- Task statement:
Please restate, exactly as written, the lines running from the beginning of the material through the line that has "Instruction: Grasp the" in it.

Data under study: Begin

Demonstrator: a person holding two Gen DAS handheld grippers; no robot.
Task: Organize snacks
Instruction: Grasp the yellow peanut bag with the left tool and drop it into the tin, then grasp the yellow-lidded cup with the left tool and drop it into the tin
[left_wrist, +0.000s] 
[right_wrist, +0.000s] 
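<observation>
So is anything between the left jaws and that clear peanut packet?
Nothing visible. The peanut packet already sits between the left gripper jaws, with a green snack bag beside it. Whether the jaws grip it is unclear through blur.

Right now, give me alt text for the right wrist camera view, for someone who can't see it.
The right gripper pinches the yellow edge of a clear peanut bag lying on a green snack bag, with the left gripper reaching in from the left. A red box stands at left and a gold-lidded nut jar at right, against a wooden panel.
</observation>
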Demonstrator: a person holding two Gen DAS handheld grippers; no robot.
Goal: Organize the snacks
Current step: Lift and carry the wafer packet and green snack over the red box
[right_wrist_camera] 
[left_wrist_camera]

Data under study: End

- Response:
Demonstrator: a person holding two Gen DAS handheld grippers; no robot.
Task: Organize snacks
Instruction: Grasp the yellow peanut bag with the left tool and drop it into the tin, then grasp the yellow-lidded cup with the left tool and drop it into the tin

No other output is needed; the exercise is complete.